The following description of our capital stock and provisions of our certificate of incorporation and bylaws are summaries and are qualified by reference to the certificate of incorporation and the bylaws that will be in effect upon completion of this offering. Copies of these documents have been filed with the Securities and Exchange Commission as exhibits to our registration statement of which this prospectus forms a part.

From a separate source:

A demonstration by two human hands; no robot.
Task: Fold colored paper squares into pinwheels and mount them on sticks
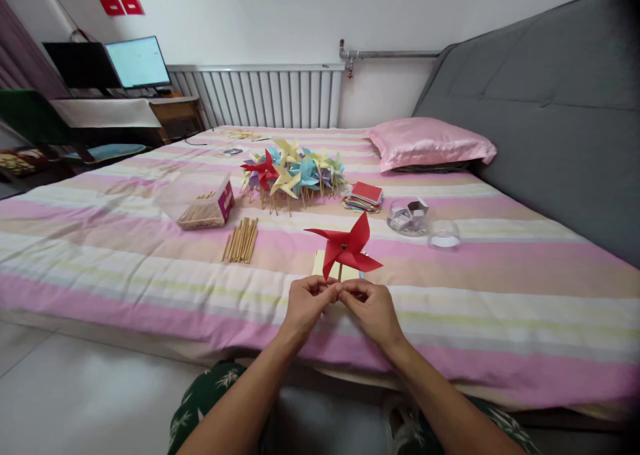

The descriptions of the common stock and preferred stock reflect changes to our capital structure that will occur concurrently with the completion of this offering.

 

Upon completion of this offering, our authorized capital stock will consist of 100,000,000 shares of common stock, par value $0.001 per share, and 5,000,000 shares of undesignated preferred stock, par value $0.001 per share.

 

As of January 31, 2005, we had outstanding:

 

    258,542 shares of common stock held by 55 stockholders of record;

 

    5,000,000 shares of series A convertible preferred stock;

 

    6,567,567 shares of series B convertible preferred stock; and

 

    76,441,866 shares of series C convertible preferred stock.

 

As of January 31, 2005, we also had outstanding a convertible promissory note in the original principal amount of $1.25 million that will convert into shares of common stock based on the price per share in this offering and a warrant to purchase 215,054 shares of common stock at an exercise price of $14.63 per share.

 

All of our outstanding shares of preferred stock will convert into 13,760,548 shares of common stock concurrently with the completion of this offering. In addition, the convertible promissory note will convert into 105,512 shares of common stock concurrently with completion of this offering based on an assumed initial public offering price of $12.00 per share. Also, the warrant will be cancelled if it is not exercised prior to the completion of this offering. If R.J. Reynolds exercises the warrant in full for cash, we would issue 215,054 shares of common stock and receive cash proceeds of approximately $3.1 million.

 

Common Stock

 

Each holder of common stock is entitled to one vote for each share on all matters submitted to a vote of the stockholders, including the election of directors, and there are no cumulative voting rights. Subject to preferences that may be applicable to any shares of preferred stock that may become outstanding from time to time, holders of common stock are entitled to receive, ratably, dividends declared from time to time by our board of directors, if any, out of funds legally available for that purpose. In the event of our liquidation, dissolution or winding up, holders of common stock will be entitled to share ratably in the net assets legally available for distribution to stockholders after the payment of all of our debts and other liabilities and the satisfaction of any liquidation preference granted to the holders of any shares of preferred stock then outstanding. Holders of common stock have no conversion, preemptive or other subscription rights, and there are no redemption or sinking fund provisions applicable to the common stock. The rights, preferences and privileges of the holders of common stock are subject to, and may be adversely affected by, the rights of the holders of shares of any series of preferred stock that we may designate and issue in the future.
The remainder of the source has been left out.